Second Home Sales Fall 30 Percent

The National Association of Realtors reports that sales of vacation homes and investment properties slid 30 percent last year, as tough economic conditions and tight lending requirements shut out buyers.

The Realtors group also says median sales prices of vacation and investment homes dropped 23 percent to $150,000 as problems in housing market stretched to the second home segment. Home sales were down across the board in 2008. The Realtors group says sales of primary homes declined 13 percent to 3.77 million last year.

GM CEO Out; Feds Want Chrysler-Fiat Partnership

The Obama Administration booted General Motor's CEO Rick Wagoner and has ordered GM and Chrysler to rewrite their recovery plans in order to get any additional federal money. Bankruptcy may be the only way out for the two automakers.

The government says Chrysler will get $6 billion in aid only if it forms a partnership with Italian automaker Fiat SpA in a month. The demand by government for Chrysler to partner with Fiat and the ouster of Wagoner show that the automakers haven't done enough to show they will survive the worst auto market in 27 years. GM's Wagoner will be replaced by Fritz Henderson, GM's president and COO.

GM will also replace most of its board and must increase its reliance on more fuel-efficient vehicles. Wagoner, along with other U.S. auto executives, had been criticized for pushing sport-utility vehicles and pickup trucks, and moving too slowly to develop vehicles that consume less fuel.
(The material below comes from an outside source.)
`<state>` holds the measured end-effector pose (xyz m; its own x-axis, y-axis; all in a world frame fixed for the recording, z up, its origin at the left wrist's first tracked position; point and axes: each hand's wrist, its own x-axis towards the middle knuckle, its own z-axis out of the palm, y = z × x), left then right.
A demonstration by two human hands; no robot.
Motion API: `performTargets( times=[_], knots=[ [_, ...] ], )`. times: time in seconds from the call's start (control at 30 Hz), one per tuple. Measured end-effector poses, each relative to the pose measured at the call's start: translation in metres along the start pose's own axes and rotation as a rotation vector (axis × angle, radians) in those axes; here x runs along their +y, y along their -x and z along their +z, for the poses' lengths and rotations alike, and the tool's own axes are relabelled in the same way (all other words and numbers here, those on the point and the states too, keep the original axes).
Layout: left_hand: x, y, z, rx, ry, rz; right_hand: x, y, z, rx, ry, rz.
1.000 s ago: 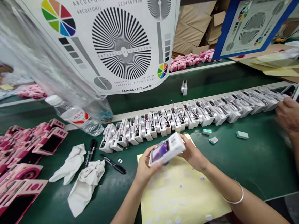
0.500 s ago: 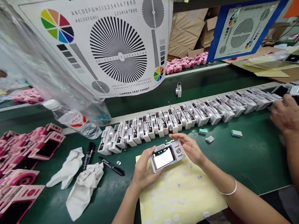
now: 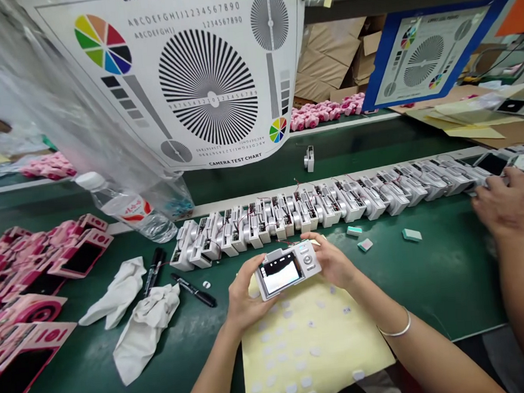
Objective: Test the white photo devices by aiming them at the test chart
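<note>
A silver digital camera (image 3: 310, 259) is tilted slightly above the yellow sheet (image 3: 321, 336), its lit screen facing me. My left hand (image 3: 242, 296) is closed around the camera's left end, thumb at the top and fingers beneath. At its right end, my right hand (image 3: 333, 262) grips beside the buttons, with some fingers hidden behind the body. Thin wires show behind the camera's top edge. Small pale stickers dot the sheet. Just beyond stands a long row of silver camera bodies (image 3: 259, 225) with exposed electronics.
Pink cameras (image 3: 80, 251) are piled at left, near white gloves (image 3: 146, 330), black markers (image 3: 192, 290) and a water bottle (image 3: 132, 211). A camera test chart (image 3: 212, 122) hangs ahead. Small green-and-white blocks (image 3: 412, 235) lie right. Another person's hand (image 3: 507, 203) holds a silver camera at far right.
The camera has shifted slightly left and toward me in both hands. My right hand's fingers have moved in closer around its right end. The dark-and-bright picture on its screen has changed.
</note>
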<state>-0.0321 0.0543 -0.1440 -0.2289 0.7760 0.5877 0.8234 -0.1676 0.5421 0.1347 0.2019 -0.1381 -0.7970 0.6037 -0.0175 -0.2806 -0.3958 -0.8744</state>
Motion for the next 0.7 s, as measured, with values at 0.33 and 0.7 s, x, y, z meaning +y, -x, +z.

Chrysler won't get any more U.S. help unless it combines with Fiat because it isn't viable as a stand-alone company, the administration auto task force led by former investment banker Steven Rattner said.

On Friday, Wagoner was in Washington for a meeting with administration officials. He was asked to step aside as CEO of GM. The automaker had asked for $16 billion more in federal aid after getting $13.4 billion in December. Chrysler had asked for $5 billion after being given $4 billion. Both companies had to show progress by the end of March. GM needed to reduce unsecured debt by two-thirds, and its plan to cut debt wasn't enough, while Chrysler's debt was way above what it could handle. Both companies may face structured bankruptcy as their only way to clear away liabilities.


About the Author

Linda McGlasson

Linda McGlasson

Managing Editor

Linda McGlasson is a seasoned writer and editor with 20 years of experience in writing for corporations, business publications and newspapers. She has worked in the Financial Services industry for more than 12 years. Most recently Linda headed information security awareness and training and the Computer Incident Response Team for Securities Industry Automation Corporation (SIAC), a subsidiary of the NYSE Group (NYX). As part of her role she developed infosec policy, developed new awareness testing and led the company's incident response team. In the last two years she's been involved with the Financial Services Information Sharing Analysis Center (FS-ISAC), editing its quarterly member newsletter and identifying speakers for member meetings.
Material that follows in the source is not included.